Should I Get Critical Illness Cover?
Worth it if: mortgage, dependents, limited savings. Average payout £67k. 92% claims paid. But expensive - consider existing provisions first.
Whether critical illness is worth it depends on your personal circumstances. If a serious illness would cause financial hardship through lost income, mortgage arrears, or care costs, it provides vital protection. But it's not for everyone.
Key Points
- 1Average claim: £67,000 tax-free
- 292% of claims paid
- 3Cancer = 65% of claims
- 4Worth it if you have mortgage/dependents
- 5Consider savings and employer benefits
- 6Expensive with strict definitions
Eligibility Criteria
- Recommended for mortgage holders
- Important for main income earner
- Valuable with limited sick pay
- Consider family health history
- Less needed with substantial savings
Typical Timeframe
Policies start immediately with waiting period.

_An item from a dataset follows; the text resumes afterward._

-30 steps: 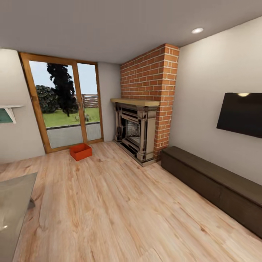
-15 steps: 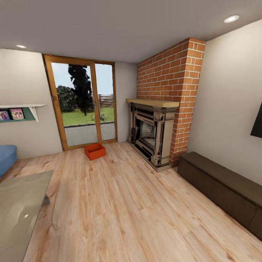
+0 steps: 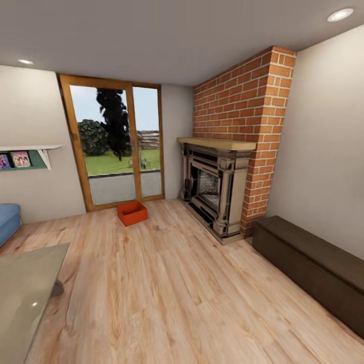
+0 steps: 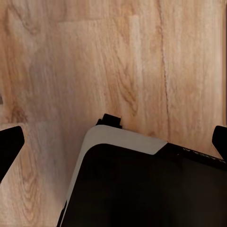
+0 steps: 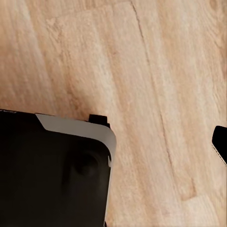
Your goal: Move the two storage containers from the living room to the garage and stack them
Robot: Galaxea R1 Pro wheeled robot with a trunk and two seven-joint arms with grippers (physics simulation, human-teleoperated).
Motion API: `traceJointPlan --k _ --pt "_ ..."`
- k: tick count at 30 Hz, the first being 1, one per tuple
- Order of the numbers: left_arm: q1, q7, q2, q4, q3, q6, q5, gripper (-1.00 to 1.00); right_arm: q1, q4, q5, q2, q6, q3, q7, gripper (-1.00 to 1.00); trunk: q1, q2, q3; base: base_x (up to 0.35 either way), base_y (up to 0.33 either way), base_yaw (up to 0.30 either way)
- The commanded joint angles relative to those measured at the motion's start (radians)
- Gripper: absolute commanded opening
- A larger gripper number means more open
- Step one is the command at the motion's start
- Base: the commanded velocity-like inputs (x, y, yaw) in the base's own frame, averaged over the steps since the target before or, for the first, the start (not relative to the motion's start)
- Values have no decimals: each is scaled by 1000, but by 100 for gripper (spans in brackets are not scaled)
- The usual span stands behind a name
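One orange-red storage container (image 3: 132, 213) sits on the light wood planks of the living room, just in front of the glass doors (image 3: 116, 144) and far ahead of me. The second container is out of view. In the left wrist view my left gripper (image 4: 113, 142) hangs open over the planks above the robot's dark base (image 4: 142, 189), with its fingertips (image 4: 9, 146) wide apart and nothing between them. My right gripper (image 5: 113, 142) shows one fingertip (image 5: 220, 142) far out at the picture's edge, so it stands open and holds nothing.
A brick fireplace (image 3: 222, 187) stands right of the doors. A long dark low bench (image 3: 313, 268) runs along the right wall. A glass table (image 3: 25, 293) is near at the left, with a blue sofa (image 3: 7, 220) and a wall shelf (image 3: 25, 154) behind it.
The camera has turned left and moved a little forward, so the whole picture shifted right. The sofa and shelf have come into view and the wall television has left it. The container has not moved.
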Motion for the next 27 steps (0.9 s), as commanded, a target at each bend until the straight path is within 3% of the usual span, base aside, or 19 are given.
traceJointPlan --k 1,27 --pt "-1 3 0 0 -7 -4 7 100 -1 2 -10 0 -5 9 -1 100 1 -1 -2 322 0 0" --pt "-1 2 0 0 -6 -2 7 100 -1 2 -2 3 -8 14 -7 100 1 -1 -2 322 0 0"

Claims pay within 4-8 weeks of diagnosis.
Next Steps
- 1List your financial vulnerabilities
- 2Check employer benefits
- 3Calculate cover needed
- 4Compare quotes from providers
- 5Speak to protection adviser
Why This Matters for Your Mortgage
Understanding these details helps you make informed decisions during the mortgage process. Every element of your application—from deposits to documentation—affects your approval chances and the rates you can access.
Lenders assess applications holistically, weighing multiple factors together. Knowing what they look for allows you to present the strongest possible application. This is particularly important for non-standard situations where lender criteria varies significantly.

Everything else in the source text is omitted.